Sus ojos se estrecharon, como si no pudiera creer lo que oía. «Tú me llamaste. Tú me elegiste. Tú me suplicaste».

«Y tú me robaste», escupí, temblando. «Mi libertad. Mi mente. Mi vida».

Él ladeó la cabeza, lentamente, como un felino confundido. El silencio entre nosotros era denso, líquido. Entonces dio un paso más… y el agua se levantó detrás de él como si obedeciera.

Pa Nwokolo gritó algo en una lengua que no comprendí y arrojó un puñado de polvo blanco al río. El polvo chispeó como fuego al tocar el agua. El espíritu se estremeció. El agua se onduló, turbulenta, hirviendo. Un viento helado me golpeó la cara.

El espíritu rugió.

No con dolor, sino con rabia. Con traición.

«Has elegido. No puedes deshacer lo hecho, Chinwe. Pero no me olvidarás. Cada vez que toques agua, me sentirás. Cada gota en tu piel será un susurro mío. Cada sombra en el reflejo… una advertencia».

Y con un último rugido, desapareció. No se desvaneció: fue arrancado. Como una ola que retrocede de golpe, arrastrando todo lo que toca.

El río se hundió en un silencio absoluto. El viento cesó. Solo se oía mi respiración entrecortada, y el débil canto de Pa Nwokolo, como si cerrara un portal invisible.

Me arrastré fuera del agua, jadeando, temblando. El anillo… ya no estaba.

Solo quedaba una marca, tenue pero imborrable, como una línea de escarcha alrededor de mi dedo anular.

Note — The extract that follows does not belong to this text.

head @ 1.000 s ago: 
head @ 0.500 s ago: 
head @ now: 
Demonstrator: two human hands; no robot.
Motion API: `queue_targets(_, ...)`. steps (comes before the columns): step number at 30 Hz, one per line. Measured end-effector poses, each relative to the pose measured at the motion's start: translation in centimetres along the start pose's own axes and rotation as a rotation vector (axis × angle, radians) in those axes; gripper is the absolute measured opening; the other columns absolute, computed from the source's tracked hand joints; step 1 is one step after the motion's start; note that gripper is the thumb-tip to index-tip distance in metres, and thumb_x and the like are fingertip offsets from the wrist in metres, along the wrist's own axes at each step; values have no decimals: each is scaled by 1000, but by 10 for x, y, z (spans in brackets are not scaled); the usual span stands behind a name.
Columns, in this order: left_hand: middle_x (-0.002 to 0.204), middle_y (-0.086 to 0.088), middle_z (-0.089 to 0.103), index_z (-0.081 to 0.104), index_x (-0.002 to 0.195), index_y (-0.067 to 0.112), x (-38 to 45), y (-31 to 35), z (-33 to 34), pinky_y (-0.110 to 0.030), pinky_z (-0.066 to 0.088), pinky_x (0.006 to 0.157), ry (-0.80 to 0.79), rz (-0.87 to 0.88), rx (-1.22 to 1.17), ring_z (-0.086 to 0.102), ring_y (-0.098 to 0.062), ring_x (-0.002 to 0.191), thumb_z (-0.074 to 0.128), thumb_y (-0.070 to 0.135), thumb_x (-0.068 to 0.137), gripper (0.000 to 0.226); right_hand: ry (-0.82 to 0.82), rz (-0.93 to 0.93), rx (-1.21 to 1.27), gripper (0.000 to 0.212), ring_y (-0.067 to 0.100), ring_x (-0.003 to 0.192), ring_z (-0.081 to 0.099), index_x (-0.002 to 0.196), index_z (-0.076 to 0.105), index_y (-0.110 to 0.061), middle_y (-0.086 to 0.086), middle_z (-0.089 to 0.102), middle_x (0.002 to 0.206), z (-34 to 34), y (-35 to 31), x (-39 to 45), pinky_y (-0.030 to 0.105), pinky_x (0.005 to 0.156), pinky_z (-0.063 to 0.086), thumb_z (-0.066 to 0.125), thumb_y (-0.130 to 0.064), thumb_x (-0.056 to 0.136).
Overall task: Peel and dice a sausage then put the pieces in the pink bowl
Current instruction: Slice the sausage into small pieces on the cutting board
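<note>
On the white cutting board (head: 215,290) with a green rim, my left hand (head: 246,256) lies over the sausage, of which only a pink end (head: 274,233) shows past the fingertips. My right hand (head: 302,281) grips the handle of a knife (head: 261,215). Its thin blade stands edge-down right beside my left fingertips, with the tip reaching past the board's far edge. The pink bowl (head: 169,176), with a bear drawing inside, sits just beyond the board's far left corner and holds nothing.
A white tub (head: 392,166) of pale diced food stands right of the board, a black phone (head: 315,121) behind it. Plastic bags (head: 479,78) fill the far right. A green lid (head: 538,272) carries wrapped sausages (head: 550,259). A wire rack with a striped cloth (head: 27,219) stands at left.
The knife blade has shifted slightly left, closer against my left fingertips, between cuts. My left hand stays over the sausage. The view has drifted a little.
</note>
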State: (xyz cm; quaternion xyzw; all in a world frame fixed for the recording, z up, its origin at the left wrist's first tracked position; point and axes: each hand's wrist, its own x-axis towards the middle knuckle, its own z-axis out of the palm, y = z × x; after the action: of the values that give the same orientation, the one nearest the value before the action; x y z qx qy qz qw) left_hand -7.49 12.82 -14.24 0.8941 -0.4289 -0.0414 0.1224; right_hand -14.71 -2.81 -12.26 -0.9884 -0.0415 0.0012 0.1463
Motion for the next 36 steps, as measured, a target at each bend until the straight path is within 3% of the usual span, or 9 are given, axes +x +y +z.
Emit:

Esa noche dormí en el suelo de la vieja cabaña. Por primera vez en meses, dormí sin sueños. Solo oscuridad. Solo paz.


Hoy vivo lejos de Lagos. Me mudé a Enugu, a un lugar sin ríos, sin espejos grandes, sin charcos. No bebo agua fría, y jamás dejo correr el grifo por mucho tiempo. Todavía tengo pesadillas, sí. A veces siento que alguien me mira desde el reflejo del hervidor o el fondo de una taza de té.

Pero estoy libre.

Al menos… eso quiero creer.

Y si alguna vez me escuchas hablarle al agua, no me juzgues. A veces, las heridas necesitan confesarse. A veces, hasta las mujeres que sobrevivieron a los espíritus… necesitan recordar por qué nunca deben volver a arrodillarse en la orilla de un río.